In the listing below, locate the line containing "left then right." and the line containing "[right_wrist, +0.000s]". Output both of them and every line between, exactly as written, and nothing more.

▶ **PROVIDED MATERIAL**
╭──

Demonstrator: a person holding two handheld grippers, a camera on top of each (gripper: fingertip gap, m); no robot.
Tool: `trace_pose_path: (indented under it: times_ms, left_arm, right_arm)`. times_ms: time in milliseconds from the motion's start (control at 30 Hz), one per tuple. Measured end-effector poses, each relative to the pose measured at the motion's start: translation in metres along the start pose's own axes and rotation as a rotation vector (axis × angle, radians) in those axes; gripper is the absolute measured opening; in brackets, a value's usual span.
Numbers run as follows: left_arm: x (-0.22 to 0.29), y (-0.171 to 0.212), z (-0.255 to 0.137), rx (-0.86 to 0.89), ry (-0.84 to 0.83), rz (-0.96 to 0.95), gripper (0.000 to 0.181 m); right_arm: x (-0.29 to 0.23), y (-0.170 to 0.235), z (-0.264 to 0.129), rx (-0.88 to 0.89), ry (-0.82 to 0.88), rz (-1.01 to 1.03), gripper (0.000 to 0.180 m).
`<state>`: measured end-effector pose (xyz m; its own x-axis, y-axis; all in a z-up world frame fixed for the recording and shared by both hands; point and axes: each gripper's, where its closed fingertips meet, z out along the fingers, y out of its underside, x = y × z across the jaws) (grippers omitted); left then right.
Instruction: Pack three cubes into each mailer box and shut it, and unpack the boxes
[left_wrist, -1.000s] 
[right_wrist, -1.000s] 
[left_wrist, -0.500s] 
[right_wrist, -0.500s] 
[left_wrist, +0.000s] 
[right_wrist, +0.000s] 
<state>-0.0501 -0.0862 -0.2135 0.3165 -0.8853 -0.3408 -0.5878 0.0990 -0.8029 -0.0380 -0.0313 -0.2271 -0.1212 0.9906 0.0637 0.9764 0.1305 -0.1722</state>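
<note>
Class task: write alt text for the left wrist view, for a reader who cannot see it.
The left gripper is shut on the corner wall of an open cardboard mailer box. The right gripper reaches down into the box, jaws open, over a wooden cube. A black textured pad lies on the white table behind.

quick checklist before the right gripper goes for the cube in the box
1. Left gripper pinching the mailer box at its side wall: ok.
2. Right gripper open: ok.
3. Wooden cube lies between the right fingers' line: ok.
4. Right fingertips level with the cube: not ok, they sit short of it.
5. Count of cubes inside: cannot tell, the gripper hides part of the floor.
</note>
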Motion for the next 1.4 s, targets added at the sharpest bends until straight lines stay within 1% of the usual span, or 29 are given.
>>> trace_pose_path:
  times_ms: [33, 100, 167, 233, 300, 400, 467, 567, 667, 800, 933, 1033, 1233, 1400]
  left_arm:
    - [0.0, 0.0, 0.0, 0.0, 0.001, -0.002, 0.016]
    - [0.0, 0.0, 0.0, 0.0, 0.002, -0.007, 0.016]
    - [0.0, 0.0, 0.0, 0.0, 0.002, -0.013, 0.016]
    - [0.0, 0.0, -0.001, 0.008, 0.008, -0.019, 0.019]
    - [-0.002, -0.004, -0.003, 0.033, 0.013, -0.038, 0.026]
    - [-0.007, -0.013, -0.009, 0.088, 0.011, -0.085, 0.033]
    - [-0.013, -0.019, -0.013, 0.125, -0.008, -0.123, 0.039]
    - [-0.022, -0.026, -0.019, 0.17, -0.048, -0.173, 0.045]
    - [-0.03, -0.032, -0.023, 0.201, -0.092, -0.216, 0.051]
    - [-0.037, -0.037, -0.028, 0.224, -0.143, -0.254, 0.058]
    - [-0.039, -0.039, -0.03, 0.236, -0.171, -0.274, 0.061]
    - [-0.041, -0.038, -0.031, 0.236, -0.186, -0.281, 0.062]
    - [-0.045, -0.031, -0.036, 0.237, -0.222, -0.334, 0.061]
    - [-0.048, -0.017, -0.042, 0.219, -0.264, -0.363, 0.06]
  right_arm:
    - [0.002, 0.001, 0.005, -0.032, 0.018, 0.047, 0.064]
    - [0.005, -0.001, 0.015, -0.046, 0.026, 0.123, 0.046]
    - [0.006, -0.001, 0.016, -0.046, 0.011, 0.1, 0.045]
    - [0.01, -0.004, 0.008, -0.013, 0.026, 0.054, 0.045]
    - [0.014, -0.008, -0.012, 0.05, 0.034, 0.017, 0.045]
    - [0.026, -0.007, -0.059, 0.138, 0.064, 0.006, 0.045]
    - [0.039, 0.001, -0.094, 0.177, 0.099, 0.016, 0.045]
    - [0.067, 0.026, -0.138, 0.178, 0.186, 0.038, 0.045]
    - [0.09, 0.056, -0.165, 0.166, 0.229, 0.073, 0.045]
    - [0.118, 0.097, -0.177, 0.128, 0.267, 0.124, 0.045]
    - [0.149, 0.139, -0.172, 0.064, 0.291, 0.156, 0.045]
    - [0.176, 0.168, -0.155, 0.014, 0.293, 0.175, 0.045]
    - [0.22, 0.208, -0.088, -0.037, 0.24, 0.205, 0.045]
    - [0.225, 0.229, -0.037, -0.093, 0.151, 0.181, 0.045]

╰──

▶ **REPLY**
`<state>`: measured end-effector pose (xyz m; its own x-axis, y-axis; all in a z-up world frame fixed for the recording and shared by both hands; point and axes: each gripper's, where its closed fingertips meet, z out along the fingers, y out of its underside, x = y × z across the jaws) (grippers omitted); left then right.
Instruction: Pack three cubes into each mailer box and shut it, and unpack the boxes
[left_wrist, -1.000s] 
[right_wrist, -1.000s] 
[left_wrist, -0.500s] 
[right_wrist, -0.500s] 
[left_wrist, +0.000s] 
[right_wrist, +0.000s] 

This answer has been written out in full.